Action sought on unemployment, religious intolerance and corruption.

Aroosa Shaukat January 22, 2012

LAHORE: A two day workshop on human rights concluded at the Forman Christian College on Sunday with a charter of demands titled Know Your Rights listing 20 issues that need immediate attention.

The charter highlighted youth unemployment, education, religious harmony, harassment at workplaces, implementation of laws, freedom of expression and corruption as priority areas.

The activity was part of a series of workshops being organised jointly by the Youth Parliament Pakistan and Human Rights Department.

As many as 35 students participated in the workshop. So far, 60 workshops have been arranged by the YPP in 18 districts, four of these in Lahore.

The aim of the activity was to provide avenues to the youth for learning new ideas and engage in constructive debate, said YPP’s Know your Rights programme national trainer Tahir Mahmood. He said discussion sessions on sensitive issues like child abuse and sexual harassment had been helpful in generating debate on the issues and their solutions.

Activities at the workshop ranged from discussion of case studies, production of a magazine on human rights and performance of skits on the theme.

The subjects discussed during the two days included family planning, sexual abuse of women and children and issues faced by working women.

YPP volunteer Tahir Arif Khan said they planned to conduct about 30 more workshops.

Khan said at times his team had had to face severe criticism and face accusations such as being foreign agents. “We are only trying to raise awareness about human rights. I don’t see anything foreign about it,” he said.

He said this was the first workshop held on the premises of an educational institute. “Administrations of colleges and universities aren’t generally very helpful,” he said.

Alina Zaman, a mass communication student who participated in the workshop, said she felt that minority rights were not given enough importance in Pakistan. “Many of the problems we’re facing today have to do with rising levels of religious intolerance in the society,” she said.

Gul Rehan, a native of Gilgit who is currently in her freshman year at the FCC, said she had learnt useful lessons about rights of children.
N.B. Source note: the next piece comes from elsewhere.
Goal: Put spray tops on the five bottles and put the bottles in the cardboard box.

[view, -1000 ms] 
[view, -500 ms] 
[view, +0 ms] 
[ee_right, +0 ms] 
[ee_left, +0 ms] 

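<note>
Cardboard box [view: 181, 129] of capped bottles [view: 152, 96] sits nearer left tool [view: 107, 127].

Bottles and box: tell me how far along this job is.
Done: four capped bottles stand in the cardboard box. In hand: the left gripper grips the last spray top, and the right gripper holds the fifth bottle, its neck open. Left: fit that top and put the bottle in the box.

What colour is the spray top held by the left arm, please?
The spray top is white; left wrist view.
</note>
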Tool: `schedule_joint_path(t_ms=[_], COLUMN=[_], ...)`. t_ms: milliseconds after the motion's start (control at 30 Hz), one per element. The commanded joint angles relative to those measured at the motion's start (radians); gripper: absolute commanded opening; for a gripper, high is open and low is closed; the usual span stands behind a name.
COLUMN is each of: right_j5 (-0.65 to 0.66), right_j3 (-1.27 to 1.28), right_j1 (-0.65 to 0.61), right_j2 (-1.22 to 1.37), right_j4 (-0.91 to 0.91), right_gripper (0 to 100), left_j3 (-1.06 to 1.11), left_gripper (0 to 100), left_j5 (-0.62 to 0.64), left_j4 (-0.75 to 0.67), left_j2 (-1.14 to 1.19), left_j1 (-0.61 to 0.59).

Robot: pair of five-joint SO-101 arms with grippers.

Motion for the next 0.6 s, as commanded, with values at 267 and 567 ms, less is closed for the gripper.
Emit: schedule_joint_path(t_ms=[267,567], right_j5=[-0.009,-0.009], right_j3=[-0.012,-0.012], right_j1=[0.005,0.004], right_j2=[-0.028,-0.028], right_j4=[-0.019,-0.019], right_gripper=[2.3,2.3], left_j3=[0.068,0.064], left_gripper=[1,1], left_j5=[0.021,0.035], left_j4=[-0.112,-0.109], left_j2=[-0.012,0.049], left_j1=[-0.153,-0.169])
She said child labour and child abuse were widespread in her hometown yet people seldom took these issues seriously.

Rabia Qadeer said she had found sessions on labour laws very informative.

Rotract Club General Secretary Asadullah Husnain pointed out the need for introduction of courses on human rights at colleges and universities.  He said with dedicated courses, the youth could be taught about the importance of human rights in building a better society.

YPP’s National Program Officer Amjad Zafar said due to the overwhelming response received at the workshops, the YPP had decided to extend the programme till June.

Published in The Express Tribune, January 23rd,  2012.